YOUR TASK: In the material below, find the line with "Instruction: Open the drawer" and the line with "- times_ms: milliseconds", then output both and every line between them exactly, omitting pictures.

=== Section Start ===

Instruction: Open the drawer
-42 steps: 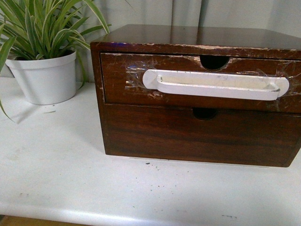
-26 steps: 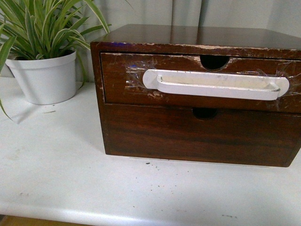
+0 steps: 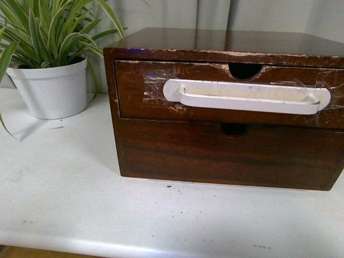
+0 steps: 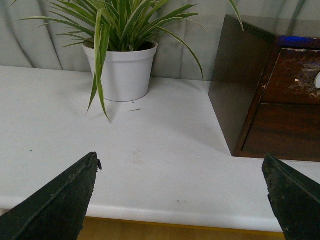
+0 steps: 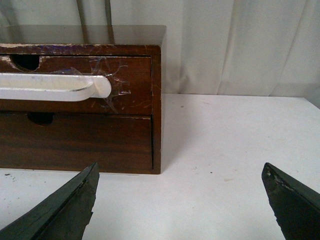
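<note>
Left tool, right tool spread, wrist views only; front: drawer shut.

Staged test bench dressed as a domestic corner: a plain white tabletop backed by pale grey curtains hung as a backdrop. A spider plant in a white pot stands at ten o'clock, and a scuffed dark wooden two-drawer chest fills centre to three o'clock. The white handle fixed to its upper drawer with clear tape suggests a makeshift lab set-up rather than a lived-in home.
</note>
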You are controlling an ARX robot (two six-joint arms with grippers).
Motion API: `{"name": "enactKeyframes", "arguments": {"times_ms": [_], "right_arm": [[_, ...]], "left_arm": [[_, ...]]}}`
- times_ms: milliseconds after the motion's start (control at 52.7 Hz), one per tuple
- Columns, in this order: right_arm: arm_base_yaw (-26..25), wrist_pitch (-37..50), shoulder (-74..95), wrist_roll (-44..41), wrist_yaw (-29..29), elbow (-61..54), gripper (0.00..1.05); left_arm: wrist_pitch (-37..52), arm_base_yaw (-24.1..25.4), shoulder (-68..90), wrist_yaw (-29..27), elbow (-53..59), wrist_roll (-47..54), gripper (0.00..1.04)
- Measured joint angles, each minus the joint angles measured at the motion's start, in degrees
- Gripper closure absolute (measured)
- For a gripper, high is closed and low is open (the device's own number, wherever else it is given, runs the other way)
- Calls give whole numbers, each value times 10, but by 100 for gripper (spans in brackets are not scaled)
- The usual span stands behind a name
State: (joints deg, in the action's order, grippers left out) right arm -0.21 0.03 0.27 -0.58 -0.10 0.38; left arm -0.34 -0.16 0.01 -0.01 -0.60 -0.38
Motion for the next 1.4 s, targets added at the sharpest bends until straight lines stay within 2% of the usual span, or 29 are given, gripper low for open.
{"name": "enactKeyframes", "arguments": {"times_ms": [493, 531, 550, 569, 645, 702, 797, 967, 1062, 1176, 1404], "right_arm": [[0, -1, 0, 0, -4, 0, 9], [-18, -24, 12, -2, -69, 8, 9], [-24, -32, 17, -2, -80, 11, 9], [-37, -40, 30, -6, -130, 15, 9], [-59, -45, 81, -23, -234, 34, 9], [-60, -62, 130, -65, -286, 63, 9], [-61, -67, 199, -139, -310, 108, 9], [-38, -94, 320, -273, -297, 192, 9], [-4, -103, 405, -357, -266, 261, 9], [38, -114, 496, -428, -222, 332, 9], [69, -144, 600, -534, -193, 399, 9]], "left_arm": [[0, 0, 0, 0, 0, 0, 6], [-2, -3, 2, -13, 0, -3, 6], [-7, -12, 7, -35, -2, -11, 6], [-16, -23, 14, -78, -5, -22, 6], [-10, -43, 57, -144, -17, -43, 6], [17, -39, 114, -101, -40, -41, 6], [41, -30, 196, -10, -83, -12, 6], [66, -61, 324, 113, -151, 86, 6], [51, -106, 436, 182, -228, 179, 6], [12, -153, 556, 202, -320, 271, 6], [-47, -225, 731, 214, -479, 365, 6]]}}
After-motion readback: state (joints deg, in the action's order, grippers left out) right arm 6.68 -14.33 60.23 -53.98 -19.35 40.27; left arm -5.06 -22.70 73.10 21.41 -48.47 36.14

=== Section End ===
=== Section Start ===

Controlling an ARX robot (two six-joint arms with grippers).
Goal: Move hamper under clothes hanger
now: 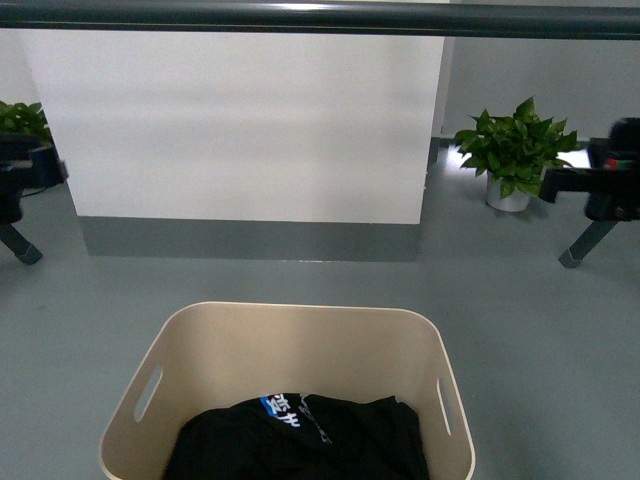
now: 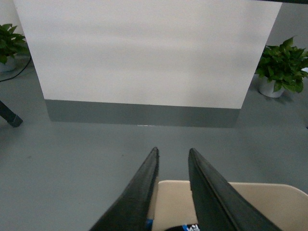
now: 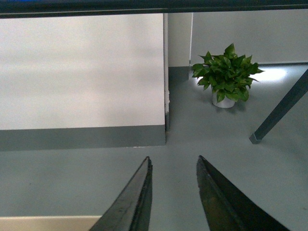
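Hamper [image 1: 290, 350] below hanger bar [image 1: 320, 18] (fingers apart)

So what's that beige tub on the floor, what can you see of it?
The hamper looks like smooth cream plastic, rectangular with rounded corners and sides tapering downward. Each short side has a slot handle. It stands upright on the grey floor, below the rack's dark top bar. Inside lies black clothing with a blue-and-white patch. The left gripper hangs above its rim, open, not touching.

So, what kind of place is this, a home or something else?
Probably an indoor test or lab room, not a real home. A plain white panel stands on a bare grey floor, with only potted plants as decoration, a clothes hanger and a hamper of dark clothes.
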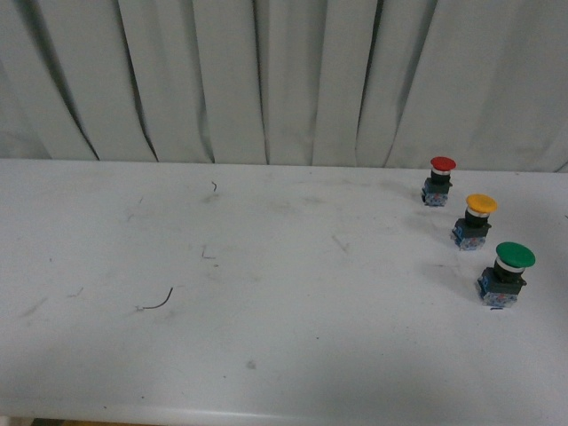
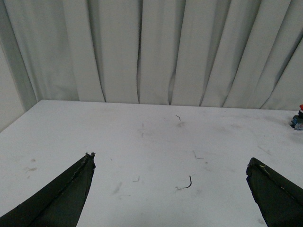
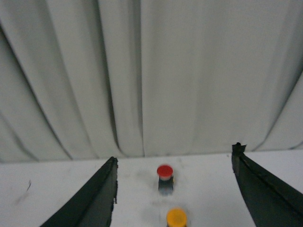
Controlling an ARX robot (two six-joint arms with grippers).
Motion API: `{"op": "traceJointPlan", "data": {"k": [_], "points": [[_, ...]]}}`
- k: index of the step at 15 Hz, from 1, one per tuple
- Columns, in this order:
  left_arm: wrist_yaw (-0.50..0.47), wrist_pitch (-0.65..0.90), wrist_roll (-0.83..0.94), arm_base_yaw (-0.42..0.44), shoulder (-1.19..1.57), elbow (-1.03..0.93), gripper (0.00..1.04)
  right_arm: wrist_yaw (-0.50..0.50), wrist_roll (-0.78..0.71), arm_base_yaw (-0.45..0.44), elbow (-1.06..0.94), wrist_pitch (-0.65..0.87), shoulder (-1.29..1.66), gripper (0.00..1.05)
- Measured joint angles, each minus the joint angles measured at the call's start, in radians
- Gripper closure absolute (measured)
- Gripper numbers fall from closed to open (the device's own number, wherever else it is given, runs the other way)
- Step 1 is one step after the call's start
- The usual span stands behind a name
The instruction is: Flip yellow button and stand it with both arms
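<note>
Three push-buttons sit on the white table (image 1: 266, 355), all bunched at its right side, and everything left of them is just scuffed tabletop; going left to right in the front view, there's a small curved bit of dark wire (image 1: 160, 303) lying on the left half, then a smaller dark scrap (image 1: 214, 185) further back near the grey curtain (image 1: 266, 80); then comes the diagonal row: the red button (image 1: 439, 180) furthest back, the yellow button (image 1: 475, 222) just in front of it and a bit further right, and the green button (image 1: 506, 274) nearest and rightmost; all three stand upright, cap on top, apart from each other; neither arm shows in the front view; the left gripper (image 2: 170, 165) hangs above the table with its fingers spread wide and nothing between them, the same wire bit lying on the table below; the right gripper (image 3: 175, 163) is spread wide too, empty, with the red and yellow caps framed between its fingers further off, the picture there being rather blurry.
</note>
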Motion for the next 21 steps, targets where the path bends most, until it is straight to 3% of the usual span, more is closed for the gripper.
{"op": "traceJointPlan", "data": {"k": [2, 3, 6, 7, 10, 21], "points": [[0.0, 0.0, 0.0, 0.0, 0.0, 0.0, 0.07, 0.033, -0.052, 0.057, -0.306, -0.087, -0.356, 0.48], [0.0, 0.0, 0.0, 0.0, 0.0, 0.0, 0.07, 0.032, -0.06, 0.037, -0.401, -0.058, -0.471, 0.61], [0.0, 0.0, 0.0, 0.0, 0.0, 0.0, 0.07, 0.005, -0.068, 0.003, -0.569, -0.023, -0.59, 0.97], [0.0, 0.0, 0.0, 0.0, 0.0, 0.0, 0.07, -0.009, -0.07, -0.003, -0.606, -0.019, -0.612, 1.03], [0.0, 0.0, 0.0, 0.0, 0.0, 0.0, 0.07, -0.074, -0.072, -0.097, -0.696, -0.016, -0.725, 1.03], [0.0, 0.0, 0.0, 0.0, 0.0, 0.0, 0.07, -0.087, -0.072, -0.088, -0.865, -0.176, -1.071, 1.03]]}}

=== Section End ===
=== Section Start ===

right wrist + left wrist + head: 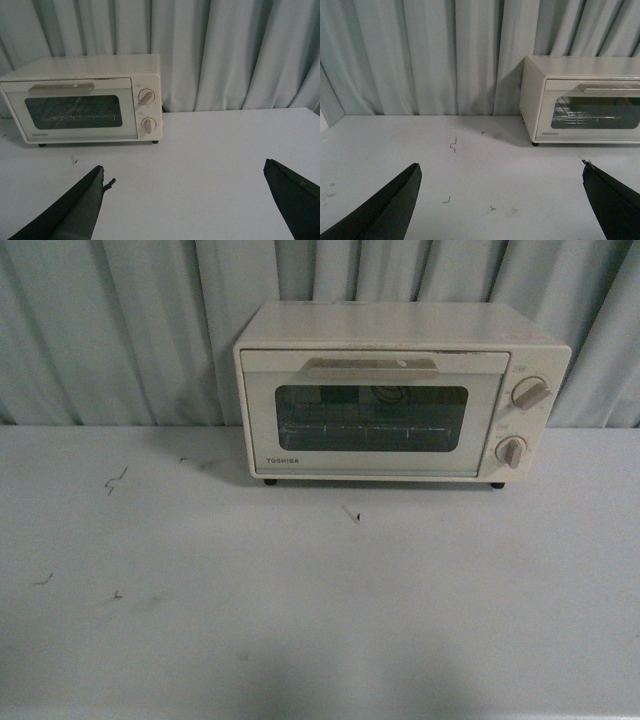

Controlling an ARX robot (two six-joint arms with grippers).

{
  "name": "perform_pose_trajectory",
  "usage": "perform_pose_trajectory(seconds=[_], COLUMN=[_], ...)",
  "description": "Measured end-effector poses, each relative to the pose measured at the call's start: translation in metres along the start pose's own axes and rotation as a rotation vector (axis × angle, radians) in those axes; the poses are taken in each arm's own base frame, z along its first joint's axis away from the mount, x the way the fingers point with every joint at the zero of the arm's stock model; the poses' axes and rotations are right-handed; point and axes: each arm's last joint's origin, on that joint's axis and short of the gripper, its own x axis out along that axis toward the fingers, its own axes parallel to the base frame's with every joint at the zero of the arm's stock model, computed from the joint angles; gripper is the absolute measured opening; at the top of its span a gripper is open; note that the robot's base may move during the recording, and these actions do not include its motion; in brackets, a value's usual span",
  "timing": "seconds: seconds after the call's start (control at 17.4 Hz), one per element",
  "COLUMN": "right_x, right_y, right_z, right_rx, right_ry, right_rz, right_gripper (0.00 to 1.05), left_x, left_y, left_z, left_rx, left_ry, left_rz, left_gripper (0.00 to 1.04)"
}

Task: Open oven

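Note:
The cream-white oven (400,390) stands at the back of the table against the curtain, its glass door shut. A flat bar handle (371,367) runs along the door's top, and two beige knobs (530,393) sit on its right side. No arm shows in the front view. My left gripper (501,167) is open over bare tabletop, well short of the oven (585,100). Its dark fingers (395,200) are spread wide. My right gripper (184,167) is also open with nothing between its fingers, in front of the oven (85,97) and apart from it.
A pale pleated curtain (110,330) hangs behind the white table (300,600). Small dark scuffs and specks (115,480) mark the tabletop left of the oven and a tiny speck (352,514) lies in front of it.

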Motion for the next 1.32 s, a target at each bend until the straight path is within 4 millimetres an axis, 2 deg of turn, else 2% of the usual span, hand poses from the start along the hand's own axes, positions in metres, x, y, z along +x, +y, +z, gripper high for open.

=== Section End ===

WRITTEN ANSWER:
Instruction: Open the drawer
-42 steps: 
-26 steps: 
+0 steps: 
+0 steps: 
+0 steps: 
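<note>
Left tool, right tool spread, wrist views only; front: drawer shut.

Staged test bench dressed as a domestic corner: a plain white tabletop backed by pale grey curtains hung as a backdrop. A spider plant in a white pot stands at ten o'clock, and a scuffed dark wooden two-drawer chest fills centre to three o'clock. The white handle fixed to its upper drawer with clear tape suggests a makeshift lab set-up rather than a lived-in home.
</note>
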You are controlling an ARX robot (two six-joint arms with grippers).
Motion API: `{"name": "enactKeyframes", "arguments": {"times_ms": [_], "right_arm": [[_, ...]], "left_arm": [[_, ...]]}}`
- times_ms: milliseconds after the motion's start (control at 52.7 Hz), one per tuple

The output contains nothing further.